On 16 August 1794, three days after the boat had been finished, and the day after they have failed to leave Pitcairn, the Mutineers achieve at least one thing – the women, accepting that they will never leave this place, agree to bury the bones of all the people murdered on Pitcairn.
3 October 1794, Pitcairn, joy in the old town tonight!
It is the party to beat them all, and Matt Quintal throws it. For today, don’t you know, is the first anniversary of the day they had killed the last of the Tahitian men. And yet while Quintal is happy, believing that with the death of the Natives, he had eliminated the two most likely sources of his own demise, both Smith and Young are not so sure, and, in fact, are particularly uneasy on this night. For they have come to realise that both Quintal and McCoy have continued to beat their wives – something that endangers all of the remaining Mutineers.

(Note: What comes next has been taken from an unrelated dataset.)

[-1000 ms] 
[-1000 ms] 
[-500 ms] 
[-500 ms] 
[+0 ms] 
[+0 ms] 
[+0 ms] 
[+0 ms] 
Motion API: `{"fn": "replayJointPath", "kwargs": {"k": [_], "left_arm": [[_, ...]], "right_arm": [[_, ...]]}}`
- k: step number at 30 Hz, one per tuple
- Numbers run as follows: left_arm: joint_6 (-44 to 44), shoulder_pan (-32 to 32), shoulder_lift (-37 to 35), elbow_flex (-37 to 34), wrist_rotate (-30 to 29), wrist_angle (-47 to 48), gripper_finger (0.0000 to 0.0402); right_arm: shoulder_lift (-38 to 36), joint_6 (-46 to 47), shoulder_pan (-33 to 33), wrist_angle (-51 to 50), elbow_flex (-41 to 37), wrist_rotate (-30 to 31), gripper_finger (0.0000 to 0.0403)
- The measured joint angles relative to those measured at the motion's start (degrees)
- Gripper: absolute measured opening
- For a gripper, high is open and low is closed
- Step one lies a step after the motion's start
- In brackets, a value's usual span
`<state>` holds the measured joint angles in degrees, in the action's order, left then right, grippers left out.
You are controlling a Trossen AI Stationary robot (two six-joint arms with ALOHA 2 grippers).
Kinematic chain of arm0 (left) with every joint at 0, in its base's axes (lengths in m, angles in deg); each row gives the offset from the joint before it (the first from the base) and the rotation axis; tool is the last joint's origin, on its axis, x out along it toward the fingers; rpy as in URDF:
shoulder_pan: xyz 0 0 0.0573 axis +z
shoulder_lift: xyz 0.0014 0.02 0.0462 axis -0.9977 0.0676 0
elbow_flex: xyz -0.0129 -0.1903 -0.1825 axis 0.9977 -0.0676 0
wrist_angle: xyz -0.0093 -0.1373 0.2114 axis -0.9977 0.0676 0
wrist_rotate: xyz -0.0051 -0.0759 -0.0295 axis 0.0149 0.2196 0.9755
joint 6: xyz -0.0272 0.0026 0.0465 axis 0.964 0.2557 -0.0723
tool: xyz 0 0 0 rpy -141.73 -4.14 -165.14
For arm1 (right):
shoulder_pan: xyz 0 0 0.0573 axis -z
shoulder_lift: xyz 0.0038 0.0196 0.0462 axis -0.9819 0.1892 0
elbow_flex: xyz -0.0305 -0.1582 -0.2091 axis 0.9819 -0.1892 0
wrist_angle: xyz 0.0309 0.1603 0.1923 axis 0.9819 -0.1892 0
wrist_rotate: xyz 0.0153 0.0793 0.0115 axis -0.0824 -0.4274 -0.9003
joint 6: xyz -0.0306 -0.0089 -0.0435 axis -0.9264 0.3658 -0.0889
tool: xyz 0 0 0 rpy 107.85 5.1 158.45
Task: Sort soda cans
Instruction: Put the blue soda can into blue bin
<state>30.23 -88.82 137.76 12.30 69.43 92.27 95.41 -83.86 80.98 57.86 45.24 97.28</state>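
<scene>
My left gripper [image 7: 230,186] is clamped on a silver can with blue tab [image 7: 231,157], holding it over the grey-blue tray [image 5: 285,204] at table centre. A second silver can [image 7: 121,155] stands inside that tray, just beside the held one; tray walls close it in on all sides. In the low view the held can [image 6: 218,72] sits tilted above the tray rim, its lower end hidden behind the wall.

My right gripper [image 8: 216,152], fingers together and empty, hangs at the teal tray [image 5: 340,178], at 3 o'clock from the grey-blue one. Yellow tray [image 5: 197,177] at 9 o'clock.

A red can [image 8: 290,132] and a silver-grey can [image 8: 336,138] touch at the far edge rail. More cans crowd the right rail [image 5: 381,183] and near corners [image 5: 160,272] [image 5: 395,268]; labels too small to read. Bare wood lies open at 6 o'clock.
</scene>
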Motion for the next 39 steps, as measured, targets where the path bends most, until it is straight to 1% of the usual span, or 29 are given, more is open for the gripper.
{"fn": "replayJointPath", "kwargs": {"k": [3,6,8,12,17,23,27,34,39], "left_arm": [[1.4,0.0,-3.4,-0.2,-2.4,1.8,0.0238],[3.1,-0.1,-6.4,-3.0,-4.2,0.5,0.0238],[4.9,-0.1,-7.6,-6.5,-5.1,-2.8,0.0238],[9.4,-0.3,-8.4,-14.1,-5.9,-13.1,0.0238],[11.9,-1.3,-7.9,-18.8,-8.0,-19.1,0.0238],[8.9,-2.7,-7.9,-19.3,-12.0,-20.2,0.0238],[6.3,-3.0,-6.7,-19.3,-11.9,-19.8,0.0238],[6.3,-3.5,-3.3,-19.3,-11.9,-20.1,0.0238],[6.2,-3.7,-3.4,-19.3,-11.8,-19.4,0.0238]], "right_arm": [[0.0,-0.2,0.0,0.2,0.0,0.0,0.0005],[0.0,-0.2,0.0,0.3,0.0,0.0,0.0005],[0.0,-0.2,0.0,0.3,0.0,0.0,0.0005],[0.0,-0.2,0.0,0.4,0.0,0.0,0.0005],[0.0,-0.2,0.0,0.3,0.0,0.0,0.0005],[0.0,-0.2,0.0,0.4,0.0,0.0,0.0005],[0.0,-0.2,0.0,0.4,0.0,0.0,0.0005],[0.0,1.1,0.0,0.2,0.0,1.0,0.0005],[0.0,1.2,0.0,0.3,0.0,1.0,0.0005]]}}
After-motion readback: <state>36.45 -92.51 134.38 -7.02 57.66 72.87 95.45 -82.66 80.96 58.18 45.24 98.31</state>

‘McCoy and Quintal,’ Smith will record, ‘[were] of very quarrelsome dispositions.’57 It is Quintal, in particular, who is the most fierce, proposing ‘not to laugh, joke, or give any thing to any of the girls’.58
For the women, all the women, are angry, and there is no telling what they might do. So yes, Quintal can laugh and joke and carry on, but the knot of Native women on the side, in deep discussion, tells Young that something bad is brewing.
CHAPTER EIGHTEEN
PITCAIRN – A RECKONING OF ACCOUNTS
Those people cannot enjoy comfortably what God has given them because they see and covet what He has not given them. All of our discontents for what we want appear to me to spring from want of thankfulness for what we have.1
Daniel Defoe, Robinson Crusoe
The book of female logic is blotted all over with tears, and Justice in their courts is forever in a passion.2
&n
bsp; William Makepeace Thackeray, The Virginians
No man is an island,
Entire of itself,
Every man is a piece of the continent,
A part of the main.
If a clod be washed away by the sea,
Europe is the less.
As well as if a promontory were.
As well as if a manor of thy friend’s
Or of thine own were:
Any man’s death diminishes me,
Because I am involved in mankind,
And therefore never send to know for whom the bell tolls;
It tolls for thee.3
John Donne
11 November 1794, Pitcairn, the plot thickens
A stirring in the village. Averted looks. Mutterings in the dark. Bit by bit, Ned Young discovers there is a plot to kill all the Englishmen in their sleep.
Kill all four of them at once?
Why, it is monstrous!
After everything the men have done for the women, this, this is their reward?
Well, the men must strike first.
On this morning, after all the women are gathered in the village, the four Mutineers train their muskets on them.
Confess!
You planned to kill us all, didn’t you?
Yes.
Bit by bit, talking to them separately, the plan comes out. All four men were to be killed with an axe as they lay in their beds. Young winces – it had been exactly the plan he’d used to kill Nehow and Tetaheite. The women know it works.